IANAL but if you tried to sue the senate I'm betting you'd get thrown out for lack of standing so fast it'd make your head spin. Your lawyers might even get sanctioned that's how dumb an idea that is.

euphronius
Feb 18, 2009

foobardog posted:

No, it's not, at least that's not what constitutional law/unconstitutional usually means. The Senate's interpretation of the Constitution doesn't mean poo poo, only the Supreme Court's does. For example, filibustering appears nowhere in the Constitution, and since the Supreme Court has generally stayed out of controlling how Congress runs its business, they're not going to strike it down.
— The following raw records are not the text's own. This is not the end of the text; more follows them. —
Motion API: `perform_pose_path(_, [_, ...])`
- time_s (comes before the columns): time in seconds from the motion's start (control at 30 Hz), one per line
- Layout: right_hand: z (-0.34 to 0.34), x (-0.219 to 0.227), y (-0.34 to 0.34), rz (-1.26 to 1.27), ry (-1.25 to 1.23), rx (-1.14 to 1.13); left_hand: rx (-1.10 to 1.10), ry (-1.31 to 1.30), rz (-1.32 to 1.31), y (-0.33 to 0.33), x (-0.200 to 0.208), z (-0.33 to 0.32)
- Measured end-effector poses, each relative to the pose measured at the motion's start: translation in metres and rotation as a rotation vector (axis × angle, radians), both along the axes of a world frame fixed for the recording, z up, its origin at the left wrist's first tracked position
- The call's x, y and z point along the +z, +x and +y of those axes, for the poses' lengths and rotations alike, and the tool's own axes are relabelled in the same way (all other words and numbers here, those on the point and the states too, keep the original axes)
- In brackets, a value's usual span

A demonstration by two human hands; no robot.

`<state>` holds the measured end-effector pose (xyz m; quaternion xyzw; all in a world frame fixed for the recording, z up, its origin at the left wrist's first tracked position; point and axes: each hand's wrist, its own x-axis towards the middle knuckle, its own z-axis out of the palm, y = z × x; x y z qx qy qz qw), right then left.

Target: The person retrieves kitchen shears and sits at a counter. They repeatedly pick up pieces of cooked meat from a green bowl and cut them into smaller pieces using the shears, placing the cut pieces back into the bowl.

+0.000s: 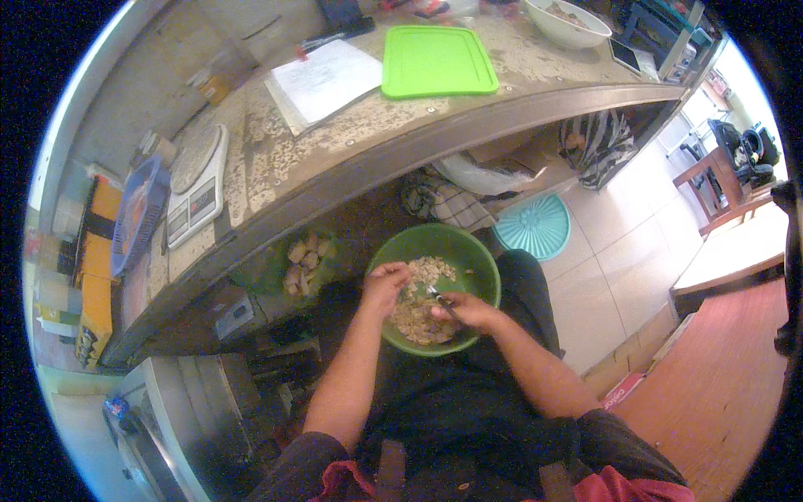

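A green basin (488, 259) rests at my lap with many small pale-beige chopped pieces (422, 322) in it. My right hand (470, 311) is over the basin's right side, closed round the dark handle of a small knife (443, 303). The knife's short metal end points up and left, toward the middle of the basin. At the basin's left rim my left hand (385, 286) has its fingers drawn together over the pieces. Whatever it pinches is too small to make out.
Larger pale chunks (304, 263) sit in a greenish container at lower left. On the counter (326, 151) are a kitchen scale (196, 197), papers (326, 75), a bright green lid (439, 63) and a white bowl (569, 25). A turquoise plastic item (535, 227) lies on the tiled floor.
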<state>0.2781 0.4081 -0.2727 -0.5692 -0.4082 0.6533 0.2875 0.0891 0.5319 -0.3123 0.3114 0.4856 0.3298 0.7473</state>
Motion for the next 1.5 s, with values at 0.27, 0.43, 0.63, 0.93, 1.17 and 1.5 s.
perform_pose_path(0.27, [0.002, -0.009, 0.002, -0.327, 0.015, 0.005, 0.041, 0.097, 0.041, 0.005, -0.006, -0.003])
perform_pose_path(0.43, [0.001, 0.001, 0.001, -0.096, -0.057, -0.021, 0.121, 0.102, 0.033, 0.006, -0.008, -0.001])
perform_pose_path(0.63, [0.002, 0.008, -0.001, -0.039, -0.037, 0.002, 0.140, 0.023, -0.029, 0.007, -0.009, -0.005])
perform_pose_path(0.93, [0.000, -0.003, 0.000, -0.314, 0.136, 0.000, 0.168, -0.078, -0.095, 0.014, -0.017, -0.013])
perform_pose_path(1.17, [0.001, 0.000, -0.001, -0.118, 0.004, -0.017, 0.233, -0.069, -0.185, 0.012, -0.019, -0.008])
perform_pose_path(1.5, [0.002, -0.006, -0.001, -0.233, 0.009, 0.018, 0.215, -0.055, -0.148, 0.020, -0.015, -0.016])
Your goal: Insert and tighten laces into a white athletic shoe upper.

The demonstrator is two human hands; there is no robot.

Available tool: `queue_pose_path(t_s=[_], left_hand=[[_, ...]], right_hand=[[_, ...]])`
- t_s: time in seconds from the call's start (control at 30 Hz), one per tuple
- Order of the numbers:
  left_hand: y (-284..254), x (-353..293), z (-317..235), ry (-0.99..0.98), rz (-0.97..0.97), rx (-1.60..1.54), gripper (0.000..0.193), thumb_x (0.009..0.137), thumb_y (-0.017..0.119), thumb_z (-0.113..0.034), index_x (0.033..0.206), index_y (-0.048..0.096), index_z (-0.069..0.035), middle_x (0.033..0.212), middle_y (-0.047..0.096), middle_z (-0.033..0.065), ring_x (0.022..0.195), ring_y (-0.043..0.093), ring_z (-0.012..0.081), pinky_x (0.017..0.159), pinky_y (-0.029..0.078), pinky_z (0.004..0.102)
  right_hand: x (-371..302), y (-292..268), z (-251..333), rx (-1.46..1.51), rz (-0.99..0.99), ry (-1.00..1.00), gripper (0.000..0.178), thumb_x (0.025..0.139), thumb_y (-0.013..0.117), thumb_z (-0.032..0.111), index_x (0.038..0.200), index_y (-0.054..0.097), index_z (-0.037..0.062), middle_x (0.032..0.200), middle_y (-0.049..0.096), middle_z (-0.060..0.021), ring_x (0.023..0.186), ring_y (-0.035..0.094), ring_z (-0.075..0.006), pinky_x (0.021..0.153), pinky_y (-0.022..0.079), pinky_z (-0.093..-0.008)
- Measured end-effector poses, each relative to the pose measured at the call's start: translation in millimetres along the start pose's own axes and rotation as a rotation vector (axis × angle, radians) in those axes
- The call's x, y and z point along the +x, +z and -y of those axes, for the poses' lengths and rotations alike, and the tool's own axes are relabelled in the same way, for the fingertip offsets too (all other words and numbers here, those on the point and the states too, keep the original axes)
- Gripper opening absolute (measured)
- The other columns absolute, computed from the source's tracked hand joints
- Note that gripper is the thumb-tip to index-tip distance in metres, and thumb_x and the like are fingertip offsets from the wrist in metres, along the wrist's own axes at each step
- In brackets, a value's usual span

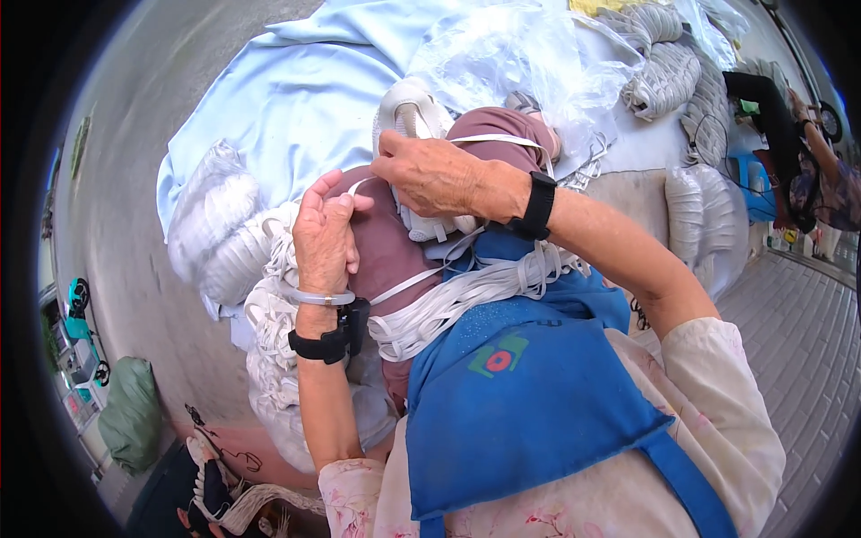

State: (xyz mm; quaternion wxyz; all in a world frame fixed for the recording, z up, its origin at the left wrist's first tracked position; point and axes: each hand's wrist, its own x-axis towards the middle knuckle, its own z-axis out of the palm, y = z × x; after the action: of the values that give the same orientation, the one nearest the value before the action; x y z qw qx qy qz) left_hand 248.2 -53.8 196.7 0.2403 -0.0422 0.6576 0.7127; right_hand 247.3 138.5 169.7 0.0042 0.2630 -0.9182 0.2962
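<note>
White flat elastic strap (430, 309) is mid-threading: right hand (430, 172) pinches it at the white moulded cup (414, 121) (left hand (323, 235) curled, closed); pulling through seems next.

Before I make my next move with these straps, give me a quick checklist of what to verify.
1. Right hand pinching the white strap: ok.
2. Left hand closed on a strap end: cannot tell, fingers hide it.
3. White shoe part resting on the lap: ok.
4. Strap pile within reach on the blue apron: ok.
5. Straps free of tangles: not ok, they overlap loosely.
</note>
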Motion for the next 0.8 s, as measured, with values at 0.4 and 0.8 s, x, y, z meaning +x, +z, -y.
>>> queue_pose_path(t_s=[0.4,0.8], left_hand=[[-23.1,-21.8,21.7,-0.189,0.057,-0.478,0.014,0.087,0.06,-0.008,0.098,0.052,-0.003,0.092,0.063,0.0104,0.078,0.065,0.0165,0.069,0.058,0.0291],[-15.5,-20.8,24.4,-0.209,0.172,-0.517,0.03,0.087,0.057,-0.003,0.116,0.048,-0.002,0.095,0.056,0.0048,0.071,0.058,0.008,0.059,0.051,0.0218]], right_hand=[[6.2,-8.3,2.4,-0.065,0.196,-0.077,0.01,0.073,0.058,0.001,0.08,0.06,-0.0052,0.092,0.054,-0.0161,0.08,0.061,-0.0315,0.072,0.051,-0.037],[19.5,-12.9,-14.5,0.082,0.242,-0.013,0.011,0.076,0.056,-0.001,0.086,0.061,-0.0011,0.094,0.055,-0.0159,0.081,0.059,-0.0318,0.074,0.049,-0.038]])
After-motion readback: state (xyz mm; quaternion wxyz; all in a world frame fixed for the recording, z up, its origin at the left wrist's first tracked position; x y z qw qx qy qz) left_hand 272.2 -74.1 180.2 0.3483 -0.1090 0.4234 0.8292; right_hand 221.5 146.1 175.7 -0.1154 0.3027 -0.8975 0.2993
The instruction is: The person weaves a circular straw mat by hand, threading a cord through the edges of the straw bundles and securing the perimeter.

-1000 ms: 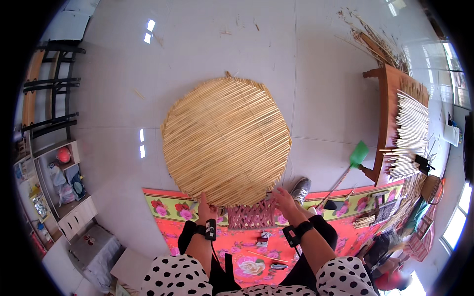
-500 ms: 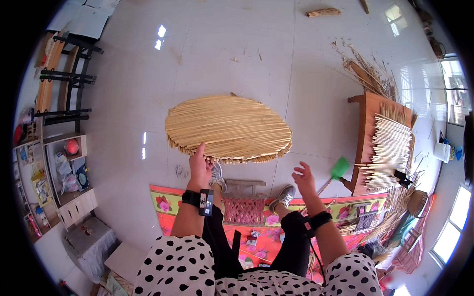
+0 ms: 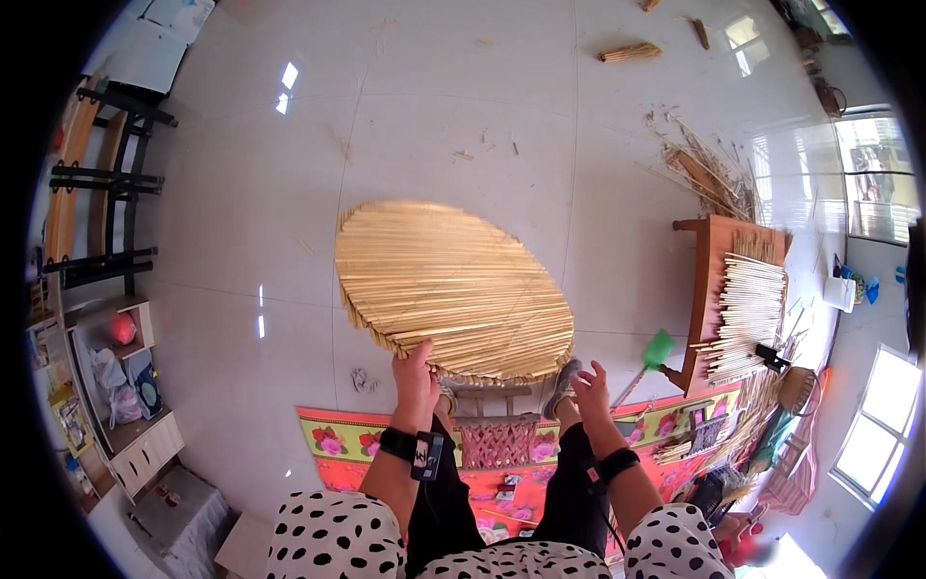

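Before the wearer, over the floor (image 3: 241, 212): round mat (image 3: 453, 289) of straw-col. stalks laid side by side, tilted; contact of far rim w/ floor can't be told. L hand (image 3: 415, 386) grips near-L rim, thumb on upper face, fingers mostly hidden below. R hand (image 3: 591, 391) unloaded, fingers loosely spread, just beside near-R rim but apart from it. Main risk, as judged: support on one side only. W/ the grip off-centre, the mat's wt. could twist it about the L thumb, R side dropping, esp. if the R hand is late to the rim. Cause no. 2: the pinch bears on only a few stalk ends; under load these may bend, split or slip out of line, poss. loosening the edge. Cause no. 3: clearance. Near-R rim lies close over the R shoe (image 3: 566, 379), partly hiding it; a drop or a short step might put rim under sole or knock stalks askew. Near rim also lies just ahead of the stool (image 3: 497, 442), whose frame could catch a low edge during a turn. Far rim, if let down hard, might strike the floor & flex the mat; scraps (image 3: 464, 154) there could lodge between stalks. Lower risk: swatter (image 3: 658, 349) & desk (image 3: 712, 280) w/ its loose stalks (image 3: 752, 309), both to R, clear of the mat unless it swings wide.
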The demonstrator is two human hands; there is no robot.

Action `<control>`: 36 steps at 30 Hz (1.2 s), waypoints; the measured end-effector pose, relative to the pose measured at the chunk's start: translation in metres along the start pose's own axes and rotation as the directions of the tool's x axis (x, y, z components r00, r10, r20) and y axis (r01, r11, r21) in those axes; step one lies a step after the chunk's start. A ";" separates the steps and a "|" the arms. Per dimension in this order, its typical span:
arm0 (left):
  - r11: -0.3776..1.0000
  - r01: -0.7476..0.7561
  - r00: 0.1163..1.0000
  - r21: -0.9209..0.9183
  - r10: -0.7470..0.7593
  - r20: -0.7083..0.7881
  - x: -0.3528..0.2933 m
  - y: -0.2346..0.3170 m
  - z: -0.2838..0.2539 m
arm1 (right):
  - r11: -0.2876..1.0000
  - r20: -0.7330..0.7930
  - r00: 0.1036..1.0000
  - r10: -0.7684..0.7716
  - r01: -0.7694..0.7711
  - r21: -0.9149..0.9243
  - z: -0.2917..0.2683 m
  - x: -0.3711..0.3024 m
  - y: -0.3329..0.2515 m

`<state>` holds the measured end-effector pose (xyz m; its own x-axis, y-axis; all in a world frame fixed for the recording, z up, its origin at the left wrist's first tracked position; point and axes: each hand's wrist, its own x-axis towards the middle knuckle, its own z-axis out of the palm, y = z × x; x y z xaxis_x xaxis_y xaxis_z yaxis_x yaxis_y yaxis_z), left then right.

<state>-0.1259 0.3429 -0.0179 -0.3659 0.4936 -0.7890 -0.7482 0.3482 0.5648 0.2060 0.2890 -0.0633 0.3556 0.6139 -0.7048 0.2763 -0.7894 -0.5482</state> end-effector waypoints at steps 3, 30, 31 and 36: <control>0.998 -0.065 0.997 -0.023 0.065 0.028 0.015 -0.010 -0.006 | 0.813 0.176 0.940 0.291 -0.340 0.473 0.012 0.016 -0.027; 0.901 -0.329 0.776 -0.285 0.429 0.462 0.083 -0.049 -0.024 | 0.484 0.542 0.677 -0.498 -0.302 0.822 0.055 0.160 -0.012; 0.881 -0.329 0.748 -0.340 0.463 0.476 0.080 -0.045 -0.027 | 0.473 0.503 0.668 -0.548 -0.249 0.845 0.051 0.151 -0.024; 0.814 -0.368 0.652 -0.451 0.571 0.499 0.084 -0.037 0.006 | 0.304 0.251 0.610 -0.752 -0.018 0.953 0.028 0.122 -0.077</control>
<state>-0.1252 0.3763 -0.1038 -0.3895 0.9183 -0.0711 -0.7236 -0.2573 0.6405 0.2029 0.4247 -0.1192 -0.2151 0.9678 -0.1305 -0.7728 -0.2504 -0.5831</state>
You can argue it works against the functioning of government, and be completely right, but the whole scheme is based around each branch having a way to be an rear end in a top hat to the other branches and keeping them from doing what they want to do on their own (that is, checks and balances). There's not a requirement that they must go along with the other branches, and in fact, them stymieing other branches is often well within their job.

That's extremely wrong. congress and the president are co equal branches with the Supreme Court and their interpretation is equally valid except in the extreme fringe cases of judicial review.

The practice of government over time has always informed "constitutionality" and in jurisdictions without written constitution are even more important, for example. Constitutional law is way broader than the dry words written in the Constitution. Don't let he fact that out foundational written document is called the "Constitution" confuse you from the fact that many sources inform American constitutional law.

euphronius
Feb 18, 2009

foobardog posted:






Right, but that's purely due to it being more reasonable politically, it has nothing to do with that being more "constitutional".


No.

A vacancy on the sc has never happened in a lame duck period so the senate would be acting in the first instance. So fine.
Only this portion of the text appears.